VMware hires key developer for Redis
Posted by Derek Collison
Cloud Service Division
I am pleased to announce that Salvatore Sanfilippo, the key developer for Redis, has decided to join the VMware engineering team. Redis is a high performance and scalable advanced key-value store where values can be data structures such as lists, sets, and hashmaps, as well as strings and blobs. Redis supports atomic operations on these data structures, allowing extremely high performance with consistent state to many client applications.
As VMware continues its investments in the context of cloud computing, technologies such as Redis become key for future cloud based apps, whether private or public cloud, and the cloud infrastructure itself. Large scale systems benefit greatly when there are alternatives to storing state within a centralized relational store (RDBMS). Many Redis customers have already experienced the tremendous benefit of storing select pieces of data within Redis for fast access, customized layout and access patterns. Some have used Redis exclusively, forgoing a relational database all together, since Redis offers several ways to persist the data it manages.

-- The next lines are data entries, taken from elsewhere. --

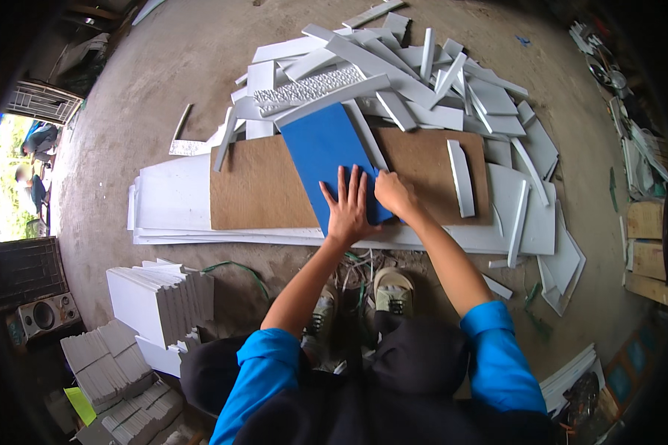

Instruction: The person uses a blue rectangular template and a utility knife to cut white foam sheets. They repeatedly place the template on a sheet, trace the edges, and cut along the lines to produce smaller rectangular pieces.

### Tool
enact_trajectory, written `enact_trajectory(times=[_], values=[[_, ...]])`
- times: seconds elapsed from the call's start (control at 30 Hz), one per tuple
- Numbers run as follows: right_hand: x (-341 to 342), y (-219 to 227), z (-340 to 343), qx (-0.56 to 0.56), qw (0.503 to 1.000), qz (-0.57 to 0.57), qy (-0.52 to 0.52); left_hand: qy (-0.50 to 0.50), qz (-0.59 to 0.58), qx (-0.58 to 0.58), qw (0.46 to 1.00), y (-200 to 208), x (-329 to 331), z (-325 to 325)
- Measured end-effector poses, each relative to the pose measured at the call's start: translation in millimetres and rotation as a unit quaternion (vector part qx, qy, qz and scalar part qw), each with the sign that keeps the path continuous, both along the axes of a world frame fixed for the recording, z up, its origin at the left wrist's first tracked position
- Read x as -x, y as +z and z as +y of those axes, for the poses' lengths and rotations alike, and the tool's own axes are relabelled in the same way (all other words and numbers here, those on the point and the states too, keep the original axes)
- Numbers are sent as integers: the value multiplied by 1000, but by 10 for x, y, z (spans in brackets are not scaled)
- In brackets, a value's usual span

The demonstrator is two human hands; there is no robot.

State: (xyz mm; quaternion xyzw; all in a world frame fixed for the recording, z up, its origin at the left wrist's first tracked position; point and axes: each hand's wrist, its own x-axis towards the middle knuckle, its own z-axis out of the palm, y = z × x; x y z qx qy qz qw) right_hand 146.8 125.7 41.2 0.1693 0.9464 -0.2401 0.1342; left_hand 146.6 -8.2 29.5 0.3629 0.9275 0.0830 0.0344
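A blue rectangular board (323,144) lies aslant across a brown wooden board (256,185). My left hand (349,211) rests flat on the near part of the blue board, its fingers spread. At the board's right edge, my right hand (395,194) is closed in a fist-like grip; whatever it holds is hidden by the fingers. A white strip (367,137) shows along the blue board's right side. Under the brown board lie long white sheets (172,194). A loose white offcut (461,178) sits on the brown board, right of my right hand.
Beyond the boards, a heap of white offcuts (423,93) spreads over the floor. Stacks of white panels (152,304) stand at the near left, by a speaker (46,314). Cardboard boxes (647,252) line the right side. People (37,182) are outside the doorway at far left.
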Motion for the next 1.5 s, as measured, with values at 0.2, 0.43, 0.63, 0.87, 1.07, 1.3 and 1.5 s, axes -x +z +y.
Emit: enact_trajectory(times=[0.2,0.43,0.63,0.87,1.07,1.3,1.5], values=[[-869,-77,-23,17,1000,0,1,5,14,-35,999,-28,-65,12],[-1339,-275,-125,-63,996,54,17,5,22,-36,999,27,-82,13],[-1391,-144,-39,-29,999,11,11,-6,20,-29,999,-15,-60,-21],[-527,-55,469,62,968,225,-87,54,24,-150,987,-115,0,168],[321,-583,477,167,958,192,-133,90,-6,-154,984,-47,24,483],[345,-329,324,237,956,83,-155,70,1,-179,981,-7,54,214],[48,205,195,252,936,135,-205,143,23,-143,979,-68,267,-415]])
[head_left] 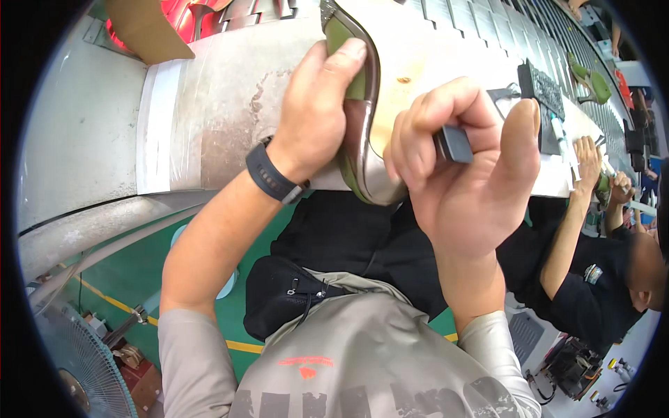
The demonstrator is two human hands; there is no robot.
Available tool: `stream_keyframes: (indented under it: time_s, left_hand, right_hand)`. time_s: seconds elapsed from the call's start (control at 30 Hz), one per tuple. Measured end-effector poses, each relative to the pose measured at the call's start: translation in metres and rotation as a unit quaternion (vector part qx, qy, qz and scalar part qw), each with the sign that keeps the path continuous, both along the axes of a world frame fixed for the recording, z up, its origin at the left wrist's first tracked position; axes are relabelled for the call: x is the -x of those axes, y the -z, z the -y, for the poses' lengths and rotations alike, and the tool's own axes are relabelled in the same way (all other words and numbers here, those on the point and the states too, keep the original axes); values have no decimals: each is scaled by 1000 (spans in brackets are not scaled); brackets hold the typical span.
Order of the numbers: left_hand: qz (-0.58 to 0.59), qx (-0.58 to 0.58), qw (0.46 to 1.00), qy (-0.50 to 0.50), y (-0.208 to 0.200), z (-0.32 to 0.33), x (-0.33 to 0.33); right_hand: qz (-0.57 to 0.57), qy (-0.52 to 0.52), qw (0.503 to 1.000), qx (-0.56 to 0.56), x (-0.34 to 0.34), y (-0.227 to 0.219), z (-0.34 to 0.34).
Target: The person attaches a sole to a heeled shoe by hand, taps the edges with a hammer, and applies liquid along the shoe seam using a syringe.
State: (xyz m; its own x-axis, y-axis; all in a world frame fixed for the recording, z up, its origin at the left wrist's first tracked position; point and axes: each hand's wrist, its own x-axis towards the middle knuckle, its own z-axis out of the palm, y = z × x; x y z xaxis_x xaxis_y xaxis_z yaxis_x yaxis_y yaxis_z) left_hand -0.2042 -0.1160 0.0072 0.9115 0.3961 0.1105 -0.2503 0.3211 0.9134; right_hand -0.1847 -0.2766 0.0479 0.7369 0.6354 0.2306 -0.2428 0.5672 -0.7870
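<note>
My left hand (313,115) grips a green high-heeled shoe (357,125) by its side, with the thumb laid along it. The shoe has a glossy brown band and a tan surface, and is turned on its side at the near edge of the worktable (230,118). My right hand (474,181) is just right of the shoe, palm turned up. Its fingers curl round a small black rectangular block (456,144), whose other end is hidden. The fingertips are close to the shoe's lower end; whether they touch it I cannot tell.
A slatted conveyor (502,21) runs along the far side, with another green shoe (592,82) on it. A black textured object (541,87) and a white tube (563,143) lie at right. A co-worker in black (592,279) works there. A fan (87,369) stands lower left.
</note>
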Motion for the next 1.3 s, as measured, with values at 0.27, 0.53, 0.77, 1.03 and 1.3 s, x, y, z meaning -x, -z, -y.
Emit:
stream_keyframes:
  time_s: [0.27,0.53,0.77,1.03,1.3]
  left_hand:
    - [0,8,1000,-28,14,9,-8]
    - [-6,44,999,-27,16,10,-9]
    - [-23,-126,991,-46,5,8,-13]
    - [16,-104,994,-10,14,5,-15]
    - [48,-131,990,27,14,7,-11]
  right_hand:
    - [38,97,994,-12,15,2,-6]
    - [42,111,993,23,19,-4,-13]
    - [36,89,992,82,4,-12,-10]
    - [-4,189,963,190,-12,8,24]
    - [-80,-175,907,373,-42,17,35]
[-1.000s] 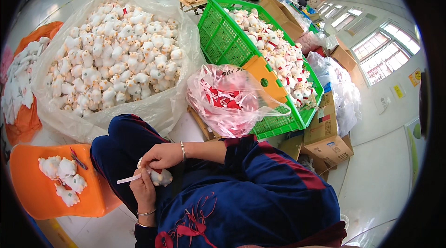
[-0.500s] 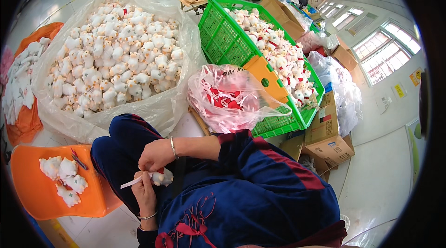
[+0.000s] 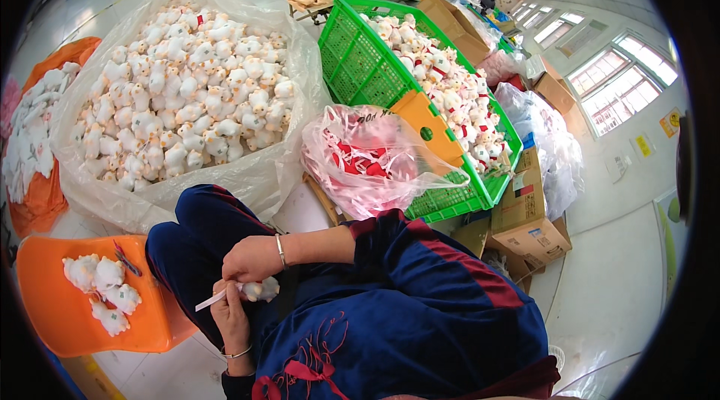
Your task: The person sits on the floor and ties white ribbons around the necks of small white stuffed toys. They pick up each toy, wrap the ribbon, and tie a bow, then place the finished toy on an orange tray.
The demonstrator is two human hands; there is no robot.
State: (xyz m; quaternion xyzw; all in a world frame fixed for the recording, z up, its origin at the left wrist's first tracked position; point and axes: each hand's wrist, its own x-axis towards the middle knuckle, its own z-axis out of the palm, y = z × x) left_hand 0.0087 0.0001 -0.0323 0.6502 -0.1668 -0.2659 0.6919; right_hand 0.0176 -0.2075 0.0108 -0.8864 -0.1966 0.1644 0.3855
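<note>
Green crate (image 3: 360, 62), pink bag (image 3: 367, 167), orange stool (image 3: 52, 310).

Small plush toy (image 3: 260, 290) half-hidden by hands (image 3: 244, 280)

A: What is held over the lap?
B: A small white plush toy animal (image 3: 259, 290), lying on its side, gripped between both hands above the dark blue trousers.
A: And the strip?
B: A thin white paper strip (image 3: 211, 299), slanting down-left from the toy, its far end free.
</note>
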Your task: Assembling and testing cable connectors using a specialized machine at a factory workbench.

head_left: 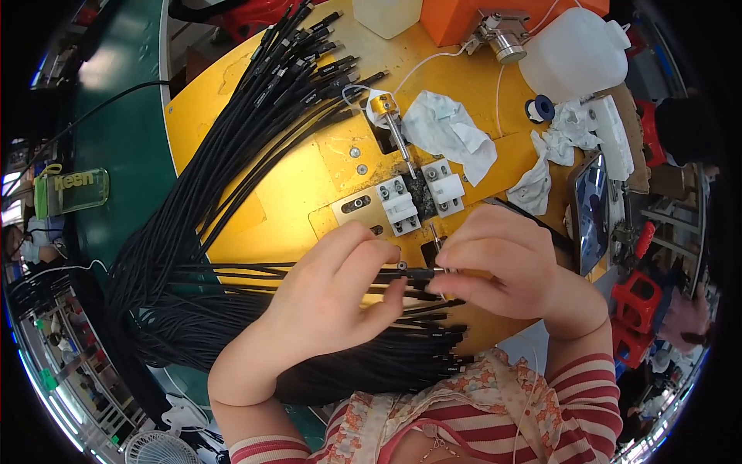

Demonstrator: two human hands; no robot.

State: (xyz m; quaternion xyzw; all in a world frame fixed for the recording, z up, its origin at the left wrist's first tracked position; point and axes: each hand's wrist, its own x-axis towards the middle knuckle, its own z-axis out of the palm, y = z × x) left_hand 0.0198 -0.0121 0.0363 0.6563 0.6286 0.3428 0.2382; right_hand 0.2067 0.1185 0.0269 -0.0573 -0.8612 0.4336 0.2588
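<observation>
My right hand (pixel 498 267) pinches the metal tip of a black cable connector (pixel 420 274) between thumb and fingers. Just left of it, my left hand (pixel 336 290) has its thumb and index finger apart around the near part of that cable, with a visible gap between them. Beyond my hands stands a fixture with two white plastic blocks (pixel 399 207), and a metal rod tool (pixel 400 139) with a brass-coloured head points down at the gap between them. Many black cables (pixel 178 193) run in a thick bundle along the left, some ends lying under my hands.
The yellow metal plate (pixel 270 166) carries crumpled white wipes (pixel 448 135), a small dark spool (pixel 539 109) and a translucent plastic jug (pixel 576 54). A phone (pixel 591 213) leans at the right. On the green table (pixel 127 100) at left lies a clear bottle (pixel 77 190).
</observation>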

As cloud computing continues to push the bounds of how we define a cloud application, many exciting and new technologies will join the relational database as a means to store and retrieve data. Cloud based infrastructure itself has led the way in this regard, pushing the envelope for scale, performance, and access to large distributed data. This is most evident in Google's App Engine, utilizing several pieces of key technologies like BigTable to store data at scale.
VMware believes these technologies should be beneficial to all. The openness of the cloud computing community matches well with the open source nature of Redis and joins our open source efforts that currently include Spring and Zimbra. VMware is committed to Redis and the open source community, and therefore in having Salvatore continue his valuable work with Redis. Everyone is encouraged to learn more about Redis and use it within their systems.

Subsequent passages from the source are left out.